Your output should reproduce each entry exactly, with none of its pictures.
━━ Data for review ━━
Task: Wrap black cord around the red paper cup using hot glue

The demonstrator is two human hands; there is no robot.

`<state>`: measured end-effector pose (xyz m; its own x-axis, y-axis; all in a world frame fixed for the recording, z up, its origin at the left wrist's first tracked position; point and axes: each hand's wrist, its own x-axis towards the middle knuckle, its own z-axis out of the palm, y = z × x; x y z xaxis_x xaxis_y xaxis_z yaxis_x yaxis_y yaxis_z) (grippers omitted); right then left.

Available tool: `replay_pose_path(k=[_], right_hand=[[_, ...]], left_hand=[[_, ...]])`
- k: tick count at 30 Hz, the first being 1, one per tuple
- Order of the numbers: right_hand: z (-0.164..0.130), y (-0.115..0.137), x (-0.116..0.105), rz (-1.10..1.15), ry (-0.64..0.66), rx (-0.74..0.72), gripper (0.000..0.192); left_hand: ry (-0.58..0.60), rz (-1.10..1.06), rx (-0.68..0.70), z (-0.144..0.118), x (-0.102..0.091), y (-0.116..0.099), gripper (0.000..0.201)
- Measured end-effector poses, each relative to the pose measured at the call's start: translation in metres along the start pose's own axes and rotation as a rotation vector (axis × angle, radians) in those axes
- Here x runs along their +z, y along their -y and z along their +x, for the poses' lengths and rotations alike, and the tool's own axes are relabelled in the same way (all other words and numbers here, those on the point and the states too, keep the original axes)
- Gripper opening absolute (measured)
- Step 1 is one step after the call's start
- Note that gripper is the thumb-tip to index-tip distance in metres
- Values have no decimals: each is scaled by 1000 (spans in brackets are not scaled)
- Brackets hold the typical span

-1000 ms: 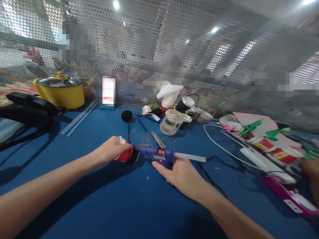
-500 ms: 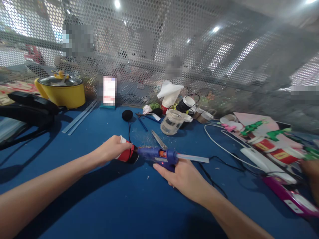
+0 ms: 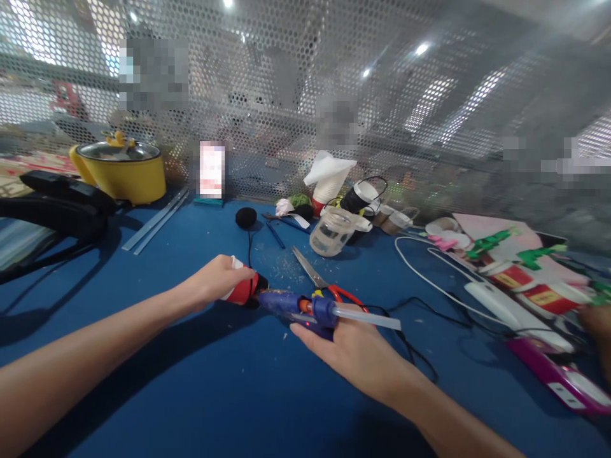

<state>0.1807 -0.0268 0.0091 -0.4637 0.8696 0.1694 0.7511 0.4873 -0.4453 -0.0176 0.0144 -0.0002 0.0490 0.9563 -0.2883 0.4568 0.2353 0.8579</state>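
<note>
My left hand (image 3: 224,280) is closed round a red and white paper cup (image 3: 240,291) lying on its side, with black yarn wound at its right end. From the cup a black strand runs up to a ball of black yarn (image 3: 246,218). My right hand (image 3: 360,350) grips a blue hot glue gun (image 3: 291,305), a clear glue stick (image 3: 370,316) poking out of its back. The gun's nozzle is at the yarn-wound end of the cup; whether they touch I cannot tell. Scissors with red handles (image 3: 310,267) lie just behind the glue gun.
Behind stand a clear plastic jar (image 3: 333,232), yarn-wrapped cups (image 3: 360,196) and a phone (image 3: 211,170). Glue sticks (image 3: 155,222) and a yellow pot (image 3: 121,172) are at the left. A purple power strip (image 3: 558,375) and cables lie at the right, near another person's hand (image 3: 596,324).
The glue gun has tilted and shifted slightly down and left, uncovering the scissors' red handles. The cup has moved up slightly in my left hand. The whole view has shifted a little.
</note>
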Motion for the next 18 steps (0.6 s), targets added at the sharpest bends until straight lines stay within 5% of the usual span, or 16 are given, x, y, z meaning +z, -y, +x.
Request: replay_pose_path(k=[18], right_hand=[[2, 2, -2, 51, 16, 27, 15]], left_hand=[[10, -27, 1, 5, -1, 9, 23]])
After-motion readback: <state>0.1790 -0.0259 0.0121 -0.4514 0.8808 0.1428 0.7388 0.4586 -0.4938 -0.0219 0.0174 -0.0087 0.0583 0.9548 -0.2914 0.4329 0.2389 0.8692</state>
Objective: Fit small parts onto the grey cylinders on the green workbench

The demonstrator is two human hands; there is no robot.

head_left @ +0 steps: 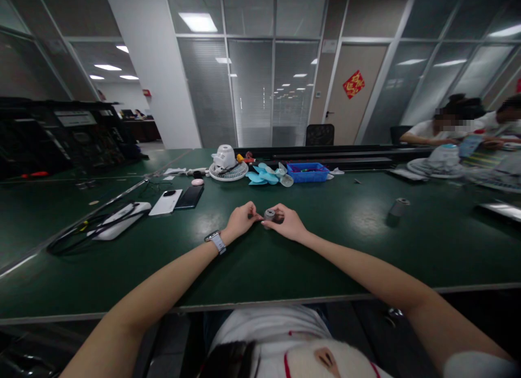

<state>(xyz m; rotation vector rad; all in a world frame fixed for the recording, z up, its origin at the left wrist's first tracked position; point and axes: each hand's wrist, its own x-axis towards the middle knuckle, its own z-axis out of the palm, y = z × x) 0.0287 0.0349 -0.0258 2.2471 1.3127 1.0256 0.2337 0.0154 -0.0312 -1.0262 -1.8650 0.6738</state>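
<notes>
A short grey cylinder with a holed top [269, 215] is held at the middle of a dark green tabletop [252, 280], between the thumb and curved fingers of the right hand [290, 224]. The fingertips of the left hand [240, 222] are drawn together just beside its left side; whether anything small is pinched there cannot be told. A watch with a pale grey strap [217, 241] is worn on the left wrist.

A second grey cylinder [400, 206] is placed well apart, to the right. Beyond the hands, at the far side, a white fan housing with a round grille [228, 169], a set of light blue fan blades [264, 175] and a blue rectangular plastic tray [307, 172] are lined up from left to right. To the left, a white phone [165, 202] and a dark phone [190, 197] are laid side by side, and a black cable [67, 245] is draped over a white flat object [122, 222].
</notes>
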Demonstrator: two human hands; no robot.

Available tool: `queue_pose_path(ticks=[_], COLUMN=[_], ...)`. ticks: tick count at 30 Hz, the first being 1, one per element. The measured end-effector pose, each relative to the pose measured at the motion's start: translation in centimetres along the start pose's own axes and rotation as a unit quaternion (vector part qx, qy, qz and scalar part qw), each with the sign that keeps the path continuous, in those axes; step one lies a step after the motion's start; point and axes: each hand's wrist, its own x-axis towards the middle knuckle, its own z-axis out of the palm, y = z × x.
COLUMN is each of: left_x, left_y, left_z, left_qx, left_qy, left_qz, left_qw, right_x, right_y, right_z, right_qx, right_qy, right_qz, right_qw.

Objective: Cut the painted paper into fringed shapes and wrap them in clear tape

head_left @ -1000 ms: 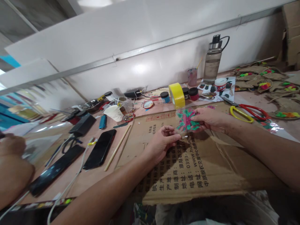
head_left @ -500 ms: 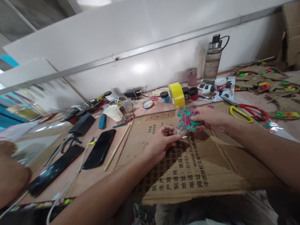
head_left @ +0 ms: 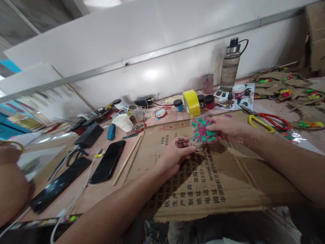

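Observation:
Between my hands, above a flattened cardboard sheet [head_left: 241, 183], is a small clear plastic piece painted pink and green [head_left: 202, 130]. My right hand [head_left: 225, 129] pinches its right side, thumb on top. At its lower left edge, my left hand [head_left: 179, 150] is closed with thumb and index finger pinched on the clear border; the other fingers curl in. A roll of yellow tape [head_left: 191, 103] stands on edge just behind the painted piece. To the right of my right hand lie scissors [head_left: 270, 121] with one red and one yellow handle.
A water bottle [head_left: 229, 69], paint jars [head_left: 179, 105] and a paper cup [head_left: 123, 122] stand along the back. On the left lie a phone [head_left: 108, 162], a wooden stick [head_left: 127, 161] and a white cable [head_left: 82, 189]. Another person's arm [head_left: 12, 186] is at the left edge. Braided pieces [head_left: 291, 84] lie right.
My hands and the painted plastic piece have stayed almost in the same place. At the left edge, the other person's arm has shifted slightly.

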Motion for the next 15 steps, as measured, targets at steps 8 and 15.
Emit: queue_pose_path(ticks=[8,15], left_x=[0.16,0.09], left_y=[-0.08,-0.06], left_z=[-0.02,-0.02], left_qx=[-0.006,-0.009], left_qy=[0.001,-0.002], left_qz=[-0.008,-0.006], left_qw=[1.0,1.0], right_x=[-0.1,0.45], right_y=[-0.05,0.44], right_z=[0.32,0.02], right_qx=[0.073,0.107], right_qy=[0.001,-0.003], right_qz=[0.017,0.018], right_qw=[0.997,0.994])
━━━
◆ Output:
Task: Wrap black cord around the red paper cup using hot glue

The demonstrator is two human hands; there is no robot.

`<state>`: measured end-effector pose (xyz m; its own x-axis, y-axis; all in a world frame fixed for the recording, z up, its origin at the left wrist's first tracked position; point and axes: each hand's wrist, its own x-axis towards the middle knuckle, its own z-axis out of the palm, y = z × x; x y z xaxis_x xaxis_y xaxis_z yaxis_x yaxis_y yaxis_z) (grippers omitted); right then left.

Available tool: `replay_pose_path(k=[_], right_hand=[[_, ...]], left_hand=[[_, ...]])`
- k: tick count at 30 Hz, the first being 1, one per tuple
- Order of the numbers: right_hand: z (-0.164..0.130), y (-0.115..0.137), x (-0.116..0.105), rz (-1.10..1.15), ry (-0.64..0.66), rx (-0.74..0.72), gripper (0.000..0.192); left_hand: ry (-0.58..0.60), rz (-1.10..1.06), rx (-0.68..0.70), z (-0.144..0.118), x (-0.102..0.091), y (-0.116..0.099), gripper (0.000..0.201)
- Measured end-effector poses, each relative to the pose measured at the call's start: translation in metres along the start pose's own axes and rotation as a rotation vector (axis × angle, radians) in those axes
- Here x runs along their +z, y along their -y and z along their +x, for the poses' lengths and rotations alike, and the tool's own axes are relabelled in the same way (all other words and numbers here, those on the point and the states too, keep the original axes)
- Gripper opening absolute (measured)
- Step 1 is one step after the call's start
- Note that gripper is the thumb-tip to index-tip distance in metres
- Values have no decimals: each is scaled by 1000 (spans in brackets are not scaled)
- Brackets hold the typical span

-1000 ms: 
-500 ms: 
+0 ms: 

<state>0.1807 -0.0268 0.0091 -0.4637 0.8696 0.1694 0.7511 0.4873 -0.4453 -0.0176 0.0144 -0.0002 0.0490 0.9563 -0.2883 0.4568 0.2353 0.8579</state>
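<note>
My left hand (image 3: 224,280) is closed round a red and white paper cup (image 3: 240,291) lying on its side, with black yarn wound at its right end. From the cup a black strand runs up to a ball of black yarn (image 3: 246,218). My right hand (image 3: 360,350) grips a blue hot glue gun (image 3: 291,305), a clear glue stick (image 3: 370,316) poking out of its back. The gun's nozzle is at the yarn-wound end of the cup; whether they touch I cannot tell. Scissors with red handles (image 3: 310,267) lie just behind the glue gun.
Behind stand a clear plastic jar (image 3: 333,232), yarn-wrapped cups (image 3: 360,196) and a phone (image 3: 211,170). Glue sticks (image 3: 155,222) and a yellow pot (image 3: 121,172) are at the left. A purple power strip (image 3: 558,375) and cables lie at the right, near another person's hand (image 3: 596,324).
The glue gun has tilted and shifted slightly down and left, uncovering the scissors' red handles. The cup has moved up slightly in my left hand. The whole view has shifted a little.
</note>
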Motion for the next 18 steps (0.6 s), targets added at the sharpest bends until straight lines stay within 5% of the usual span, or 16 are given, x, y, z meaning +z, -y, +x.
Request: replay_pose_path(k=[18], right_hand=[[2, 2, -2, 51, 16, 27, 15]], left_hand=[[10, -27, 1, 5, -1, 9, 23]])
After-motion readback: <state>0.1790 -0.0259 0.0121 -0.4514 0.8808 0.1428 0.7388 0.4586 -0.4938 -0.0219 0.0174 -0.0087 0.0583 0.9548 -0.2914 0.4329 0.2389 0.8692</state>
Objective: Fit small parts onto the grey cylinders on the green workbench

The demonstrator is two human hands; there is no robot.

head_left @ +0 steps: 

<state>(xyz m; rotation vector rad; all in a world frame fixed for the recording, z up, its origin at the left wrist's first tracked position; point and axes: each hand's wrist, its own x-axis towards the middle knuckle, its own z-axis out of the palm, y = z × x) 0.0287 0.0349 -0.0258 2.2471 1.3127 1.0256 0.2337 0.0154 -0.0312 -1.0262 -1.8650 0.6738</state>
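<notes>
A short grey cylinder with a holed top [269, 215] is held at the middle of a dark green tabletop [252, 280], between the thumb and curved fingers of the right hand [290, 224]. The fingertips of the left hand [240, 222] are drawn together just beside its left side; whether anything small is pinched there cannot be told. A watch with a pale grey strap [217, 241] is worn on the left wrist.

A second grey cylinder [400, 206] is placed well apart, to the right. Beyond the hands, at the far side, a white fan housing with a round grille [228, 169], a set of light blue fan blades [264, 175] and a blue rectangular plastic tray [307, 172] are lined up from left to right. To the left, a white phone [165, 202] and a dark phone [190, 197] are laid side by side, and a black cable [67, 245] is draped over a white flat object [122, 222].
</notes>
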Demonstrator: two human hands; no robot.

Available tool: `queue_pose_path(ticks=[_], COLUMN=[_], ...)`. ticks: tick count at 30 Hz, the first being 1, one per element. The measured end-effector pose, each relative to the pose measured at the motion's start: translation in centimetres along the start pose's own axes and rotation as a unit quaternion (vector part qx, qy, qz and scalar part qw), each with the sign that keeps the path continuous, in those axes; step one lies a step after the motion's start; point and axes: each hand's wrist, its own x-axis towards the middle knuckle, its own z-axis out of the palm, y = z × x.
COLUMN is each of: left_x, left_y, left_z, left_qx, left_qy, left_qz, left_qw, right_x, right_y, right_z, right_qx, right_qy, right_qz, right_qw.

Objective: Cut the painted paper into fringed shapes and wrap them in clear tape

head_left @ -1000 ms: 
head_left @ -500 ms: 
head_left @ +0 ms: 

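Observation:
Between my hands, above a flattened cardboard sheet [head_left: 241, 183], is a small clear plastic piece painted pink and green [head_left: 202, 130]. My right hand [head_left: 225, 129] pinches its right side, thumb on top. At its lower left edge, my left hand [head_left: 179, 150] is closed with thumb and index finger pinched on the clear border; the other fingers curl in. A roll of yellow tape [head_left: 191, 103] stands on edge just behind the painted piece. To the right of my right hand lie scissors [head_left: 270, 121] with one red and one yellow handle.
A water bottle [head_left: 229, 69], paint jars [head_left: 179, 105] and a paper cup [head_left: 123, 122] stand along the back. On the left lie a phone [head_left: 108, 162], a wooden stick [head_left: 127, 161] and a white cable [head_left: 82, 189]. Another person's arm [head_left: 12, 186] is at the left edge. Braided pieces [head_left: 291, 84] lie right.
My hands and the painted plastic piece have stayed almost in the same place. At the left edge, the other person's arm has shifted slightly.
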
Motion for the next 15 steps, as measured, targets at steps 8 and 15.
Emit: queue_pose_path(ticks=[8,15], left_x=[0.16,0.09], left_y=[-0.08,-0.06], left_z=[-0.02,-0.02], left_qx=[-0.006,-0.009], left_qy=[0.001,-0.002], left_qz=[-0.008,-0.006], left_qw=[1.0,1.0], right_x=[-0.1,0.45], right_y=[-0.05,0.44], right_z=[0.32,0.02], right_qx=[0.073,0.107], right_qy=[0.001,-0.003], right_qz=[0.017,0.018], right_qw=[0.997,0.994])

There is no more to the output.